When a line of the records below contains the string "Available", copy that whole line.

Top of Records for this task

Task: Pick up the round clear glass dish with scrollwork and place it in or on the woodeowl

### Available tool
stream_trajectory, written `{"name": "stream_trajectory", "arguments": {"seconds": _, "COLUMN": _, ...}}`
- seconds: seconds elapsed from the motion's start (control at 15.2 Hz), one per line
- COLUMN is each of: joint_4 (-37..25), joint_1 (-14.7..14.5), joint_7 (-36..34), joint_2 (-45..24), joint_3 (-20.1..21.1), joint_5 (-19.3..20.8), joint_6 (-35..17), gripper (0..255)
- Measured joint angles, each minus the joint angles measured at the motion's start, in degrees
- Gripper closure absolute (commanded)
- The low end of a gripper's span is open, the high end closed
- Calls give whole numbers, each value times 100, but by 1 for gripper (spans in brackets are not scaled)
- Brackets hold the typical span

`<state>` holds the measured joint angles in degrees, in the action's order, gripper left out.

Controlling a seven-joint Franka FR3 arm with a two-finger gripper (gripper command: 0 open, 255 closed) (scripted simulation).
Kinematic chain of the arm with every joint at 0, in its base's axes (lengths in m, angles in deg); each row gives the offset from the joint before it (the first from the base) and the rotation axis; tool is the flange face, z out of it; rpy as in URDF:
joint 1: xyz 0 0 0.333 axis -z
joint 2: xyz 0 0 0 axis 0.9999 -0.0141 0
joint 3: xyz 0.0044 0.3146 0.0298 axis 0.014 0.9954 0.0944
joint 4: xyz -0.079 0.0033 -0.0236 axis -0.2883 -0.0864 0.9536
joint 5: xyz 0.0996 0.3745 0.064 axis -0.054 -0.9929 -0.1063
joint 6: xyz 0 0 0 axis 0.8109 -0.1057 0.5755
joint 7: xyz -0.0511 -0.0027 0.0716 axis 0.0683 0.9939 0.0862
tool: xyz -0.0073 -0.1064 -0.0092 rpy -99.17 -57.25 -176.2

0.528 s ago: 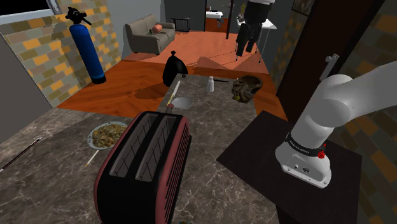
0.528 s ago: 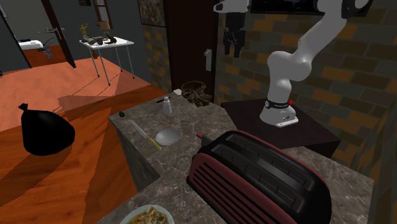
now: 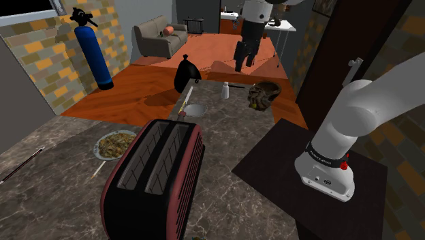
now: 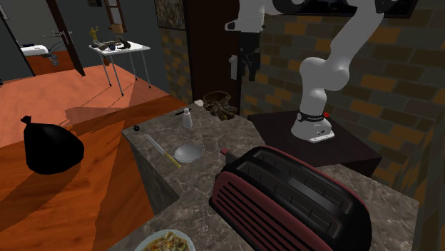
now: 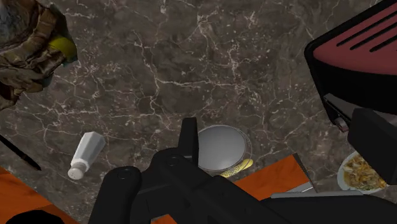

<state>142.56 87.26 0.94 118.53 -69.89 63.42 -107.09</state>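
The round clear glass dish point(image 3: 195, 110) lies flat on the dark marble counter, beyond the toaster; it also appears as the dish point(image 4: 188, 152) and the dish point(image 5: 221, 147). The brown carved owl-shaped bowl point(image 3: 262, 94) stands at the counter's far corner, seen again as the bowl point(image 4: 221, 105) and the bowl point(image 5: 28, 48). My black gripper point(image 3: 244, 58) hangs high above the counter between the two, gripper point(image 4: 247, 63), open and holding nothing. In the wrist view the gripper point(image 5: 280, 143) has the dish just inside one finger point(image 5: 188, 137).
A dark red toaster point(image 3: 153, 177) takes up the near counter. A white shaker point(image 3: 225, 89), a long yellow-handled utensil point(image 3: 184, 101) and a plate of food point(image 3: 114, 143) lie around the dish. The counter edge drops to an orange floor with a black bag point(image 3: 185, 73).
The arm has swung toward the shoulder view's left and come lower, bringing the gripper from above the owl bowl's side to over the counter near the dish.
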Motion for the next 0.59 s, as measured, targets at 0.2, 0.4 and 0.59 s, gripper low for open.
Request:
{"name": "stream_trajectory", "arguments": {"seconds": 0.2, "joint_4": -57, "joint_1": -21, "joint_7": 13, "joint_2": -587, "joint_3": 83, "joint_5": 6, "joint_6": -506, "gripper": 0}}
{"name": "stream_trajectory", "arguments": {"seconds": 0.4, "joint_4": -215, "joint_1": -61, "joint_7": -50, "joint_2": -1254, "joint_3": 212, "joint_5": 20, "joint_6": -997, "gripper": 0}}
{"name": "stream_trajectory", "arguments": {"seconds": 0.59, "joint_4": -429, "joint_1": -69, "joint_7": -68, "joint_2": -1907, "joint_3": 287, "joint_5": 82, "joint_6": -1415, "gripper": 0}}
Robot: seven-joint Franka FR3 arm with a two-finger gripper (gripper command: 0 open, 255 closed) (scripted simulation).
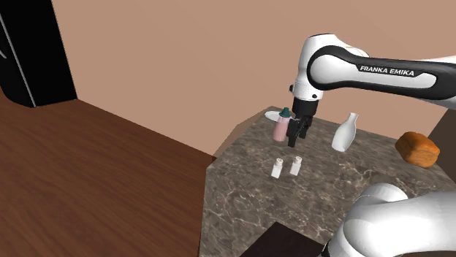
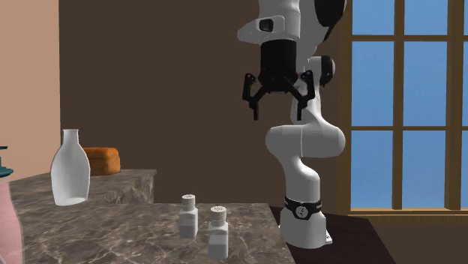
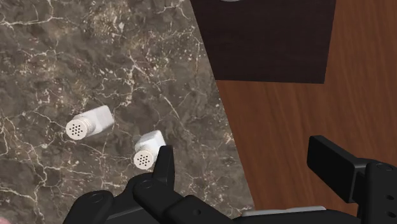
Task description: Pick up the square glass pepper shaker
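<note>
Big dark marble desk (image 1: 248, 212) fills the middle and lower half of the shoulder view, and the white arm (image 1: 365, 69) sweeps in from the right edge to hang over its centre. Toward the upper right of that view stand a white bottle (image 1: 346, 133) and a brown loaf (image 1: 417, 148), with a pink bottle (image 1: 280, 128) just left of the wrist, all away from the action. Now the tool (image 2: 277, 112): upper middle of the second exterior view, spread wide, holding nothing, well above the desk. Down below, the small stuff: two white look-alike shakers, upright, near each other at the centre of the shoulder view. I can't tell the pair apart for certain; my read is that the pepper shaker (image 3: 147, 151) is the one just beside one black finger in the wrist view, with the other shaker (image 3: 89, 123) a little further out. It sits beside that finger, not between the two, so the job is to slide across until the body is centred, turn the wrist so the pads meet flat faces, then drop straight. Grip the body under the cap, and mind the outer finger: with the neighbour so near, a sloppy descent would likely knock it over.
</note>
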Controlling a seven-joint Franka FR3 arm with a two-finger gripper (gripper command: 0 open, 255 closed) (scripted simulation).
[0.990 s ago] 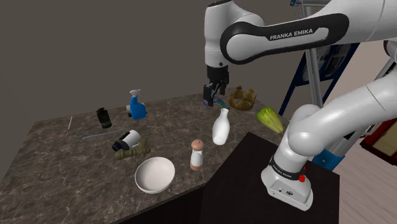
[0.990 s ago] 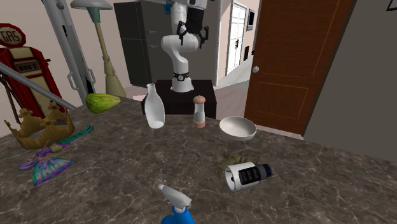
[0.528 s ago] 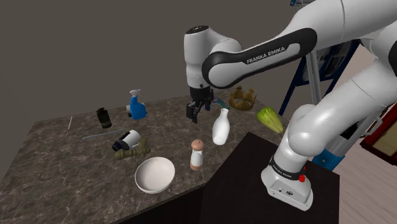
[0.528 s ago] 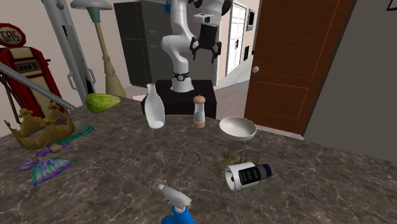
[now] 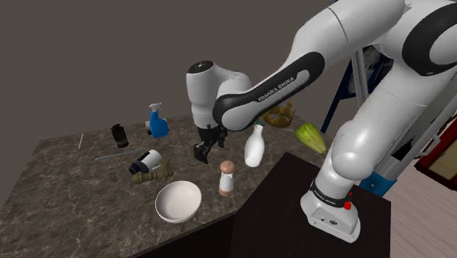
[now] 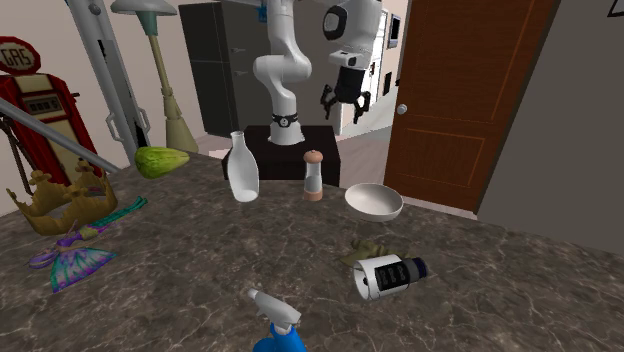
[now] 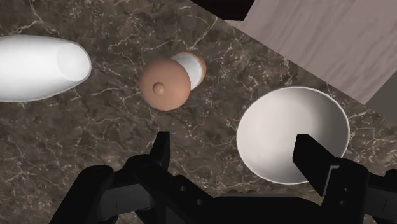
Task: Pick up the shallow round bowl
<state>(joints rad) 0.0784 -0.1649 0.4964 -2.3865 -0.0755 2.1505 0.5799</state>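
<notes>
bowl below spread jaws, off-centre

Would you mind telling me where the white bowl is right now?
In the shoulder view, the white bowl sits on the dark counter near its front edge, just left of the shaker and in front of the toppled bottle.

White vase upright near brown-topped shaker on dark marbled counter; blue spray bottle well apart
</notes>
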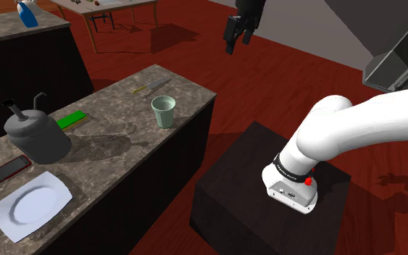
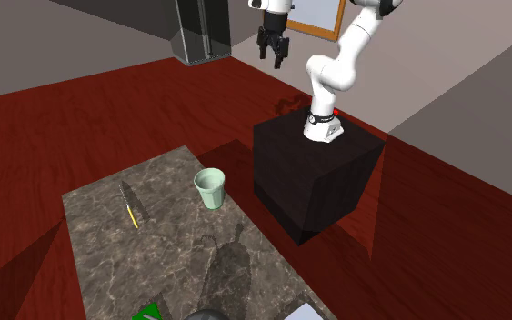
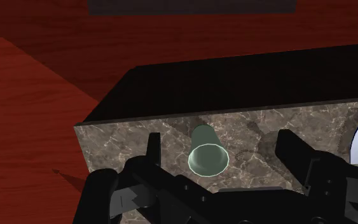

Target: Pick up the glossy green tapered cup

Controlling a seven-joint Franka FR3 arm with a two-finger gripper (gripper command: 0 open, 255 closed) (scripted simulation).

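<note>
With the black gripper (image 3: 220,135) spread wide, descend to the marbled counter (image 3: 126,137), straddle the upright pale green cup (image 3: 207,156), then pinch its walls.

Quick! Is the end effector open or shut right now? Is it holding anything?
End effector: open, holding nothing; the green cup is not between its fingers.
</note>
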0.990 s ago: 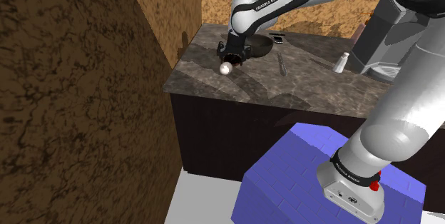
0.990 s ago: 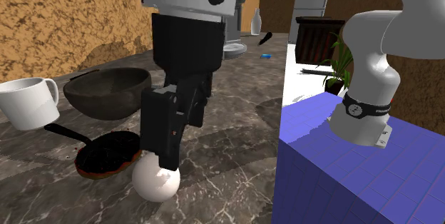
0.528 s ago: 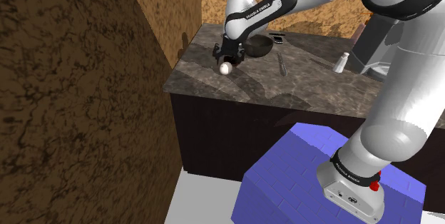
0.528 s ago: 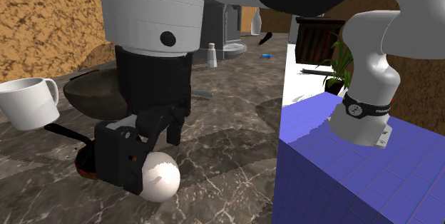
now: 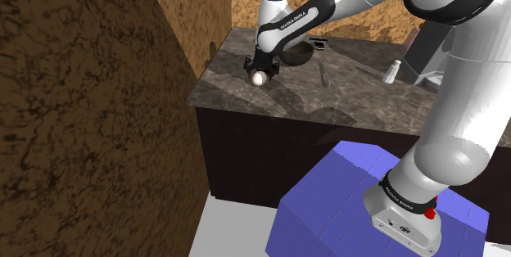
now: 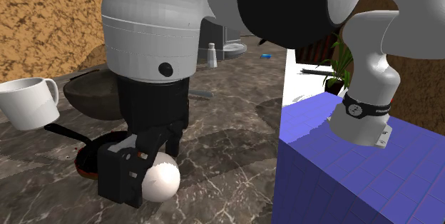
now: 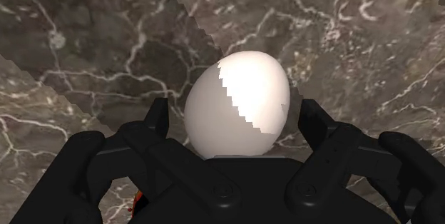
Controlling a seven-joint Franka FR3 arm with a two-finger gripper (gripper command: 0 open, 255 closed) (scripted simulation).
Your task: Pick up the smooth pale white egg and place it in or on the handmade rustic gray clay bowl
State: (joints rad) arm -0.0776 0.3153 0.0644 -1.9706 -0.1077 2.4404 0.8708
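the arm (image 6: pixel 153 16) hides much of the dark bowl (image 6: pixel 89 94); the picture's edge cuts the white mug (image 6: pixel 25 105); the jaws' base hides part of the egg (image 7: pixel 239 105).

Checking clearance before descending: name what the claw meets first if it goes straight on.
The white egg, lying inside the open claw, apparently untouched; beyond it, only the dark marble countertop.

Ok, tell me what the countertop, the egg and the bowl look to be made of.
Countertop: polished marble-like stone, dark grey-brown with white veins running through it. Egg: smooth, matt white, with no texture or sheen; whether shell or plastic cannot be told. Bowl: dark grey-brown, dull and slightly mottled, which could suit clay, though the look leaves it open.
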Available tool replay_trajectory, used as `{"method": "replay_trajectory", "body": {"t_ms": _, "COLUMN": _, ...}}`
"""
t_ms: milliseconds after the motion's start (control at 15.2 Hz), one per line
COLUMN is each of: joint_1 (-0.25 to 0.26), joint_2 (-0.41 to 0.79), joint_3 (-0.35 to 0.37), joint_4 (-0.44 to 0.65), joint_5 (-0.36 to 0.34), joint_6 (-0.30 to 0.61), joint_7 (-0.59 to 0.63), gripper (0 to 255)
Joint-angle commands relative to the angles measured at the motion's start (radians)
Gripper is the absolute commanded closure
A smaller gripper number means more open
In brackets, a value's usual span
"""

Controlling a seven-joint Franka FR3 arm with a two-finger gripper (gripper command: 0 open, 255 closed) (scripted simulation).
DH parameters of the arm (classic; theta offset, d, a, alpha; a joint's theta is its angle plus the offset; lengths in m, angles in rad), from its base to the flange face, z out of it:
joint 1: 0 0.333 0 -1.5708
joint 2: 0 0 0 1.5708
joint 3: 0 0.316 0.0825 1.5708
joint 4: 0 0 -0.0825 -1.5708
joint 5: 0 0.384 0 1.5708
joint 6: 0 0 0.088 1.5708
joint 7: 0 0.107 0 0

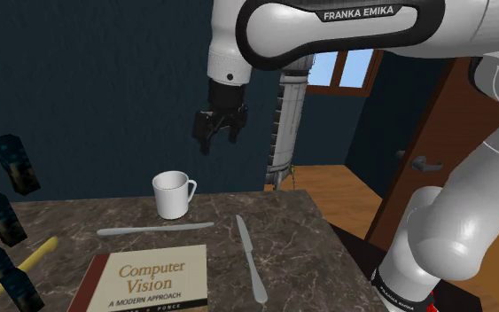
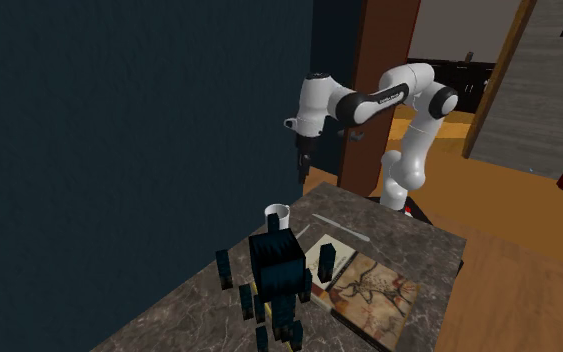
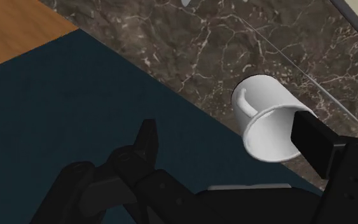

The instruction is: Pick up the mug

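Book (image 1: pixel 150 276) is laid nearest on the marble counter (image 1: pixel 305 239), with a knife (image 1: pixel 251 255) and a long utensil (image 1: pixel 154 229) just beyond it. Mug (image 1: pixel 171 193) is stood upright further back, near the dark blue wall (image 1: pixel 88 89), handle turned to the shoulder view's right. Gripper (image 1: pixel 221 142) is hung above it, offset to that same side — fingers spread, nothing held. In the wrist view the mug is seen under one finger, not between both. Likely failure: rim or handle struck on a straight descent — mug tipped or shoved.
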Motion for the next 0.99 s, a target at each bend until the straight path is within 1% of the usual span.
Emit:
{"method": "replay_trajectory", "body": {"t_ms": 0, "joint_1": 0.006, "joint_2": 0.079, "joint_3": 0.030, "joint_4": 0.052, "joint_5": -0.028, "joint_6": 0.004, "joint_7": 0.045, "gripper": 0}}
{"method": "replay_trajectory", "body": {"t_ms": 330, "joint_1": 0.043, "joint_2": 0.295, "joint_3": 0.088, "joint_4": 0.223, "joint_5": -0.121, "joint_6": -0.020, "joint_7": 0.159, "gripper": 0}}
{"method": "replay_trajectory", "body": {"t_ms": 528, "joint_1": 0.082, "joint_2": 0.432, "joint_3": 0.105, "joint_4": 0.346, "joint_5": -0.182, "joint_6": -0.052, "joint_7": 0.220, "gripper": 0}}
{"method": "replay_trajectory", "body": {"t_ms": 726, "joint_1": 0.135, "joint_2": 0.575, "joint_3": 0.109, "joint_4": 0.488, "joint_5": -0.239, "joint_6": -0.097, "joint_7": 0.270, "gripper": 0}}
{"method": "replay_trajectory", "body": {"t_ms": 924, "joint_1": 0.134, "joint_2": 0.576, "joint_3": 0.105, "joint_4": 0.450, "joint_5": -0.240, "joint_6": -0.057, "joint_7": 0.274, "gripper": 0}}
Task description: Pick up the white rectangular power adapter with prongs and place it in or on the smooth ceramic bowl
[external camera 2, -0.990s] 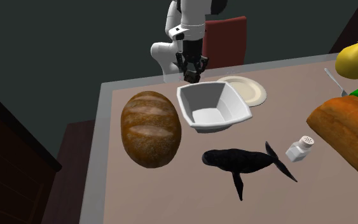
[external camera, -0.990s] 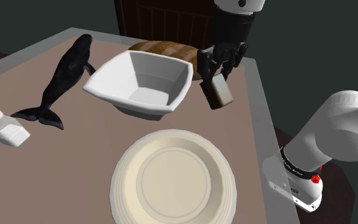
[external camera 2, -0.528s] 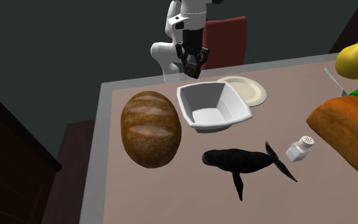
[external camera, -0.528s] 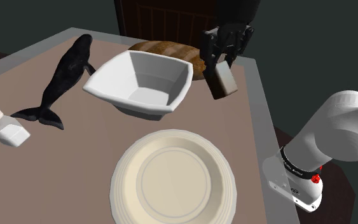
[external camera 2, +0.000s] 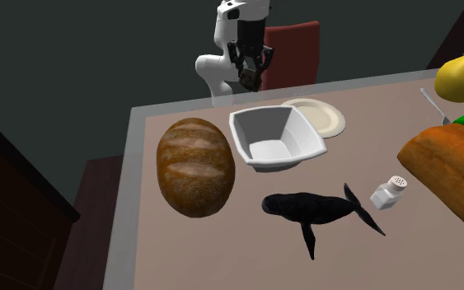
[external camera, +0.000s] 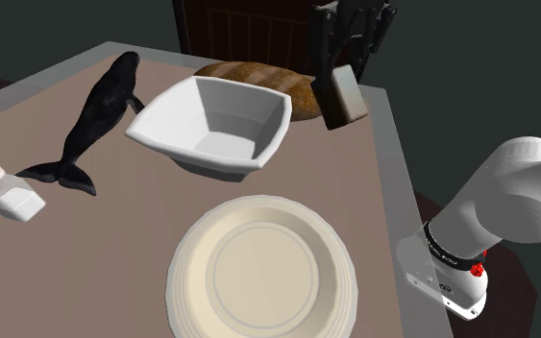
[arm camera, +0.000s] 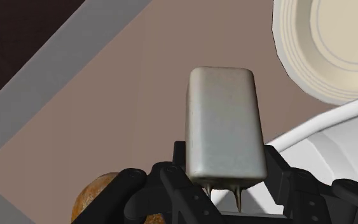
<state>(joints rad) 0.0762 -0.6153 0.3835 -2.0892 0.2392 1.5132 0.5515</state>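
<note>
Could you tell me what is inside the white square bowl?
Nothing visible: the bowl has bare white walls and floor. In the shoulder view its near rim hides a strip inside. The gripper holds the adapter beside the bowl.

The adapter is a pale grey-white rectangular block with rounded edges. Two short prongs project from the end nearest the gripper. The black fingers clasp it on both sides, and it hangs tilted, clear of the table. The bowl is white, smooth and square-cornered. It stands upright on the table, lower than the adapter and toward the shoulder view's left.
</note>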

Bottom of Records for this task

Written response
### Available tool
Available tool replay_trajectory, used as `{"method": "replay_trajectory", "body": {"t_ms": _, "COLUMN": _, ...}}`

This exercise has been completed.